▸ **Your task**: Whenever a line in the data holds the string "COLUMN", pull that line out.
# # # # #
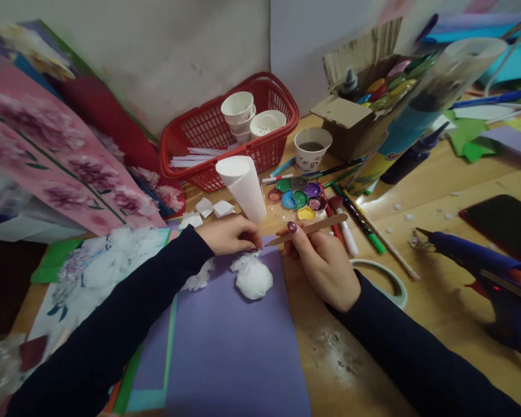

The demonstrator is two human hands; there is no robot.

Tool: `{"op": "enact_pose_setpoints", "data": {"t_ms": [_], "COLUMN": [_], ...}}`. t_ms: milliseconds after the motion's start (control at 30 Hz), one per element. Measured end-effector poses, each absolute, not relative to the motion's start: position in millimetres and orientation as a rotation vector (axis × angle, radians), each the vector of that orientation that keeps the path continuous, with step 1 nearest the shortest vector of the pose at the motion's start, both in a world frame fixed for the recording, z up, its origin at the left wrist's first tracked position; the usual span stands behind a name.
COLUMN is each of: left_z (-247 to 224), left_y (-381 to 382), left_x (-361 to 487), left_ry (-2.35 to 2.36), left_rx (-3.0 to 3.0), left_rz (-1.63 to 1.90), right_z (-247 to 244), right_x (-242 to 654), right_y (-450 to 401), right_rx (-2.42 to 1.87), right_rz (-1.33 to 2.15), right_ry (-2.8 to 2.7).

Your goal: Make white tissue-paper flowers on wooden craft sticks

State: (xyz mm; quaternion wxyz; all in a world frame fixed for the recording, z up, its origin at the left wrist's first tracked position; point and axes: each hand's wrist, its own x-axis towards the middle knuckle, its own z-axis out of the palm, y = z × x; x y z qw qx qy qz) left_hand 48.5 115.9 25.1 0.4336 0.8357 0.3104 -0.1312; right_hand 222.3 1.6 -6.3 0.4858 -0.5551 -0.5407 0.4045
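My right hand (323, 260) is closed on a flat wooden craft stick (316, 225), whose narrow end points left toward my other hand. The fingers of my left hand (229, 234) are curled together just above a round white tissue ball (254, 279). What they pinch, if anything, is too small to make out. The ball has a ruffled, twisted top and lies on a purple sheet (238, 347). A crumpled white tissue piece (200, 275) lies left of it, partly under my left sleeve. Behind my left hand stands a white paper roll (243, 188).
A red basket (173, 142) with paper cups stands behind. Paint pots (299, 198), brushes, a cup of dark liquid (310, 147) and a tape ring (399, 289) are around my right hand. A blue glue gun (473, 255) with a lit red light and a phone (503, 223) lie right.
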Motion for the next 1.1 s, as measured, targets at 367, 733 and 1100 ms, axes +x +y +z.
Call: {"op": "enact_pose_setpoints", "data": {"t_ms": [367, 733, 1100], "left_z": [29.6, 23.6, 23.9], "left_y": [113.2, 112.3, 110.8], "left_x": [50.8, 45.2, 45.1], "left_ry": [0.739, 0.678, 0.704], "left_rx": [2.175, 2.275, 2.2], "left_rz": [-0.362, -0.292, -0.268], "right_z": [-9.1, -16.1, -16.3], "right_x": [217.3, 213.4, 210.9], "right_y": [2.1, 4.7, 10.1], "right_rx": [-1.292, -1.363, -1.419], "right_rz": [0.9, 0.958, 1.001], "right_ry": [-1.566, -1.586, -1.593]}}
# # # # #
▸ **Answer box**:
Tool: `{"op": "enact_pose_setpoints", "data": {"t_ms": [_], "COLUMN": [_], ...}}`. t_ms: milliseconds after the motion's start (control at 30 Hz), one per element. Measured end-effector poses, each absolute, not relative to the motion's start: position in millimetres and orientation as a rotation vector (axis × angle, radians), each the vector of that orientation that keeps the path continuous, with step 1 nearest the shortest vector of the pose at the motion's start, both in a world frame fixed for the recording, z up, its origin at the left wrist's first tracked position; the usual span stands behind a name.
COLUMN is each of: left_z (-247 to 224), left_y (-381 to 382), left_x (-361 to 487), left_ry (-2.35 to 2.36), left_rx (-3.0 to 3.0), left_rz (-1.63 to 1.90), right_z (-247 to 244), right_x (-242 to 654), right_y (-450 to 401), right_rx (-2.42 to 1.87), right_rz (-1.33 to 2.15), right_ry (-2.8 to 2.7).

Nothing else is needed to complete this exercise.